Assignment: Make an exact copy of the lines starting at the top of the listing below and ending at the line that contains "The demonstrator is", inclusive.
-------- Source material
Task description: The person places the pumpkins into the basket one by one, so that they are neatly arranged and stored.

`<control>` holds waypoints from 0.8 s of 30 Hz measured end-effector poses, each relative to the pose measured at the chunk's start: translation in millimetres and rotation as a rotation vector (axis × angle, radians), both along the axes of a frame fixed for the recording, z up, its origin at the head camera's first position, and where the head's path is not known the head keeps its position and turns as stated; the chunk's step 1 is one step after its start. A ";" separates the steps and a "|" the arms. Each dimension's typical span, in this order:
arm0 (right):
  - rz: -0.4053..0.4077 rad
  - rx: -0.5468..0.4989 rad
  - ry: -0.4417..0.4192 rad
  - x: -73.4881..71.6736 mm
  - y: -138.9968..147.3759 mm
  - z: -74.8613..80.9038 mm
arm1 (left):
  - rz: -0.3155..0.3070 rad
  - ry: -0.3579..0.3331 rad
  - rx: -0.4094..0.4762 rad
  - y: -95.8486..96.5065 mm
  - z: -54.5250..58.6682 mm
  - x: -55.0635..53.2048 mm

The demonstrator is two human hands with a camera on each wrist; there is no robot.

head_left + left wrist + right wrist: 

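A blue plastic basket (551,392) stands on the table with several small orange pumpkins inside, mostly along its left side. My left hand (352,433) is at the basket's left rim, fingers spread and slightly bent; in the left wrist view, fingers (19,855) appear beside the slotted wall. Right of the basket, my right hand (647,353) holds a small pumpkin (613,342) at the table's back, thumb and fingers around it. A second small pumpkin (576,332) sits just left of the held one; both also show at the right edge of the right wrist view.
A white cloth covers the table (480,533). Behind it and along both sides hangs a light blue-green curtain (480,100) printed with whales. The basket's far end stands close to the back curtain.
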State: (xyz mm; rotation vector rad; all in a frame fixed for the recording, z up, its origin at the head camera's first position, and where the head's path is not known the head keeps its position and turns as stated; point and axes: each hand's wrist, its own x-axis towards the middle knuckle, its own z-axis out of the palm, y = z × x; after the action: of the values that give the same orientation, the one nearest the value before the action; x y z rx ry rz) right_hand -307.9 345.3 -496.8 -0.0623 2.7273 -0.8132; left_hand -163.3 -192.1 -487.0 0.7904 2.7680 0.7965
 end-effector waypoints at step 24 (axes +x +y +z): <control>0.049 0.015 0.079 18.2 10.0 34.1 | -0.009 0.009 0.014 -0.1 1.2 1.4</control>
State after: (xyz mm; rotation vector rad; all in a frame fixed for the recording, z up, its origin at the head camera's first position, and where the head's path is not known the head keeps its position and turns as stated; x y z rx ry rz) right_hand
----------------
Task answer:
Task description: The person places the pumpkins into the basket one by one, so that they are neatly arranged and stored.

`<control>` holds waypoints from 0.8 s of 30 Hz measured end-effector poses, each relative to the pose measured at the chunk's start: translation in millimetres and rotation as a rotation vector (axis × angle, radians), both along the axes of a frame fixed for the recording, z up, its origin at the head camera's first position, and where the head's path is not known the head keeps its position and turns as stated; the chunk's step 1 is one step after its start. A ";" separates the steps and a "|" the arms. Each dimension's typical span, in this order:
arm0 (right):
  - rz: -0.4053..0.4077 rad
  - rx: -0.5468..0.4989 rad
  - ry: -0.4417..0.4192 rad
  - x: -73.4881..71.6736 mm
  - y: -138.9968..147.3759 mm
  - z: -74.8613..80.9038 mm
arm1 (left):
  - rz: -0.3155..0.3070 rad
  - ry: -0.3579..0.3331 rad
  - rx: -0.4094..0.4762 rad
  - y: -95.8486..96.5065 mm
  - z: -54.5250..58.6682 mm
  - x: -55.0635..53.2048 mm

The demonstrator is two human hands with a camera on each wrist; there is no robot.

Nothing else is required for this exercise.